The
writer is Herman Melville, job-seeker, in a letter to his wife, Elizabeth. The
date is March 22, 1861. Abraham Lincoln had been inaugurated as the sixteenth
president of the United States on March 4, and in less than a month, on April
15, Confederate forces would fire on Fort Sumter. The meeting between Melville
and Lincoln, a decade after publication of Moby-Dick
and the precipitous plunge of Melville’s literary reputation, took place at
the White House. Unlike Whitman, Melville writes with respect and admiration
for the president without swooning.
Melville
needed a steady, well-paying job. He’d been pulling strings, starting with his
father-in-law, Lemuel Shaw, who had retired seven months earlier after serving
for thirty years as Chief Justice of the Massachusetts Supreme Court.

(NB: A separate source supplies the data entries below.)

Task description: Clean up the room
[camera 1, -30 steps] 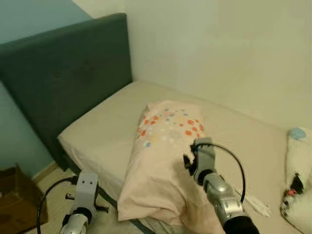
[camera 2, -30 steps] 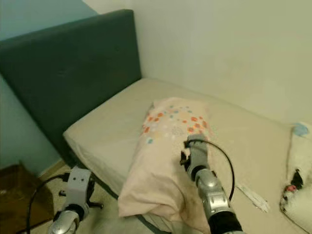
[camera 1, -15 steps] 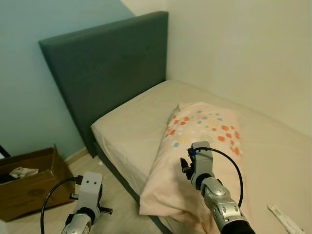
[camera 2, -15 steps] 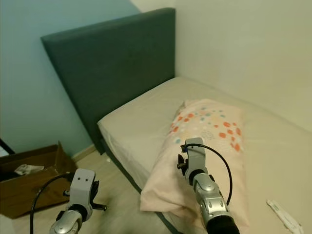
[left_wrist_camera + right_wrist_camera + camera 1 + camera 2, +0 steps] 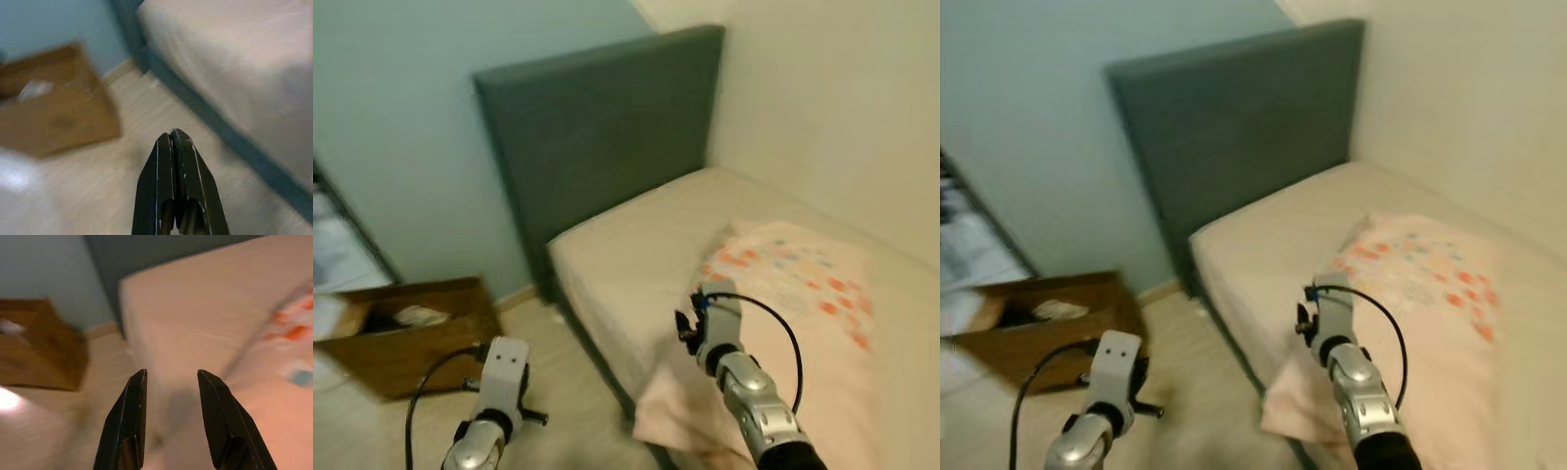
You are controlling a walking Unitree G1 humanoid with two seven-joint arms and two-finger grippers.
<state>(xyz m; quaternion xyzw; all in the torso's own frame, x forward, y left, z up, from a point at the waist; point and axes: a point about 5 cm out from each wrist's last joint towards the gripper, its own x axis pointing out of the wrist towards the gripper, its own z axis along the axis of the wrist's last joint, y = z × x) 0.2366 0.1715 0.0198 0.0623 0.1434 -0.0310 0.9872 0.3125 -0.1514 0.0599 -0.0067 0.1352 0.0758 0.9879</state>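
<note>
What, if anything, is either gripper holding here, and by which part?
Nothing is held. The left gripper has its jaws shut on nothing above the floor; the right gripper has its jaws open and empty, near the bed.

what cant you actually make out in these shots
- Contents of the cardboard box: head views blurred; a pale crumpled thing inside, unidentifiable.
- Pillow: far end cut off by the right edge.
- Shelf-like thing at the left edge of the left eye view: blurred, cropped.
- Floor under the bed: hidden by the dark frame.
</note>
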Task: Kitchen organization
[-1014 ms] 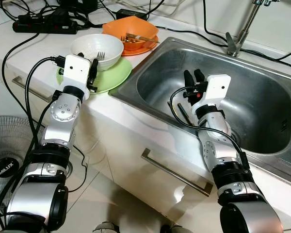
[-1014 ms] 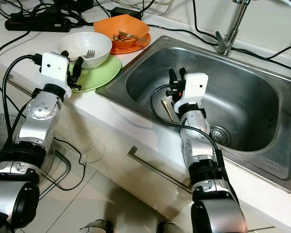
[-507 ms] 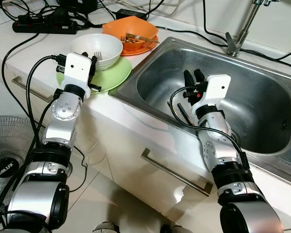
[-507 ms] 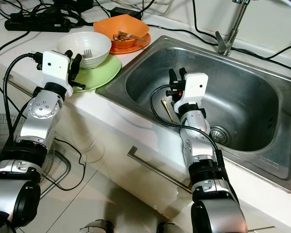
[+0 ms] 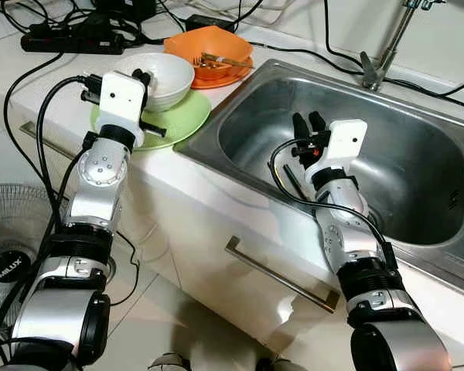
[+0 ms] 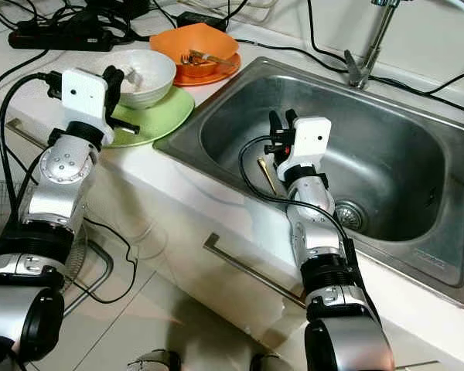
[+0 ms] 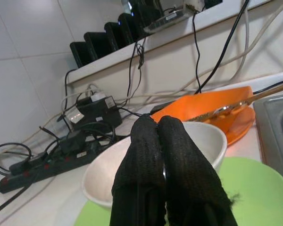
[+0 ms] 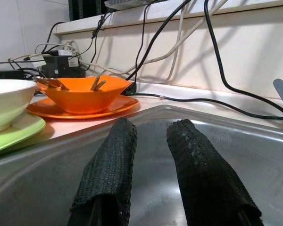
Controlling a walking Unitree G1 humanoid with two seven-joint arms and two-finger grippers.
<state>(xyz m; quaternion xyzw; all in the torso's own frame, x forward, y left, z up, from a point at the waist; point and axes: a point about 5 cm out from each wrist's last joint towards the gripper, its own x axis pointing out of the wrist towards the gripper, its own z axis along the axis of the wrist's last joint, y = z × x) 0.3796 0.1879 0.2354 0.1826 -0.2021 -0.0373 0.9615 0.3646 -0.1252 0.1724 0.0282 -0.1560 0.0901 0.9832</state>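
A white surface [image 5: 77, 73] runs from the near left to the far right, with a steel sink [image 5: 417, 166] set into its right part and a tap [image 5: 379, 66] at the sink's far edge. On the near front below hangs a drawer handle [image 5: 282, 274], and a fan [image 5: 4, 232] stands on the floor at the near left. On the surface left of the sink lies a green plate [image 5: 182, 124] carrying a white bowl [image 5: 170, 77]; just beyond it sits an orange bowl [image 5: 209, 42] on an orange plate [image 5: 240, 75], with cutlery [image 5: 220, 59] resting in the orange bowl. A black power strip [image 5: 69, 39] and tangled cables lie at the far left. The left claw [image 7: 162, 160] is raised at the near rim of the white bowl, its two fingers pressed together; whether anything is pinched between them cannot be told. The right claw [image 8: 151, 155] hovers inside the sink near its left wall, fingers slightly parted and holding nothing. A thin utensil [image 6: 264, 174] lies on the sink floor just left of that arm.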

Melville’s income from his writing had dried up. In what should have been his
prime, the author of Pierre (1852) and
The Confidence-Man (1857) supported
his family largely through Shaw’s generosity. Melville hoped to be named the
American consul in Florence, Italy. Richard Henry Dana Jr., author of Two Years Before the Mast (1840), wrote
a letter of recommendation to U.S. Senator Charles Sumner. So did Julius
Rockwell, the Superior Court judge in Berkshire County, Mass., where Melville
lived, and other luminaries in Pittsfield. Rockwell wrote of the novelist to
Sumner: “Let his genius--his imperfect
health--…his noble wife, and his four children–plead, with trumpet tongues for
him.”
Nothing
came of the lobbying, though Sumner, at Melville’s request, sent a memo to the
State Department recommending him for consulships in Glasgow, Geneva and
Manchester. On March 27, Lincoln named T. Bigelow Lawrence of Boston as consul
to Florence. Lemuel Shaw, age eighty, died of a stroke on March 30. In the same
letter to his wife, Melville adds of his White House visit:
“Mrs. Lincoln is rather good-looking I thought. The scene was very fine altogether. Superb
furniture—flood of light—magnificent flowers—full band of music &c.”
The
job-seeking story has a satisfactory, long-deferred ending of sorts. In 1867, Henry
Smythe, collector of customs for the port of New York, nominated Melville for
the job of inspector of customs. On Dec. 5, Melville was sworn in. He earned
four dollars a day and worked six days a week. He remained in the job for
nineteen years.
[After
Lincoln’s assassination, Melville wrote “The Martyr,” collected in Battle-Pieces and Aspects of the War (1866).]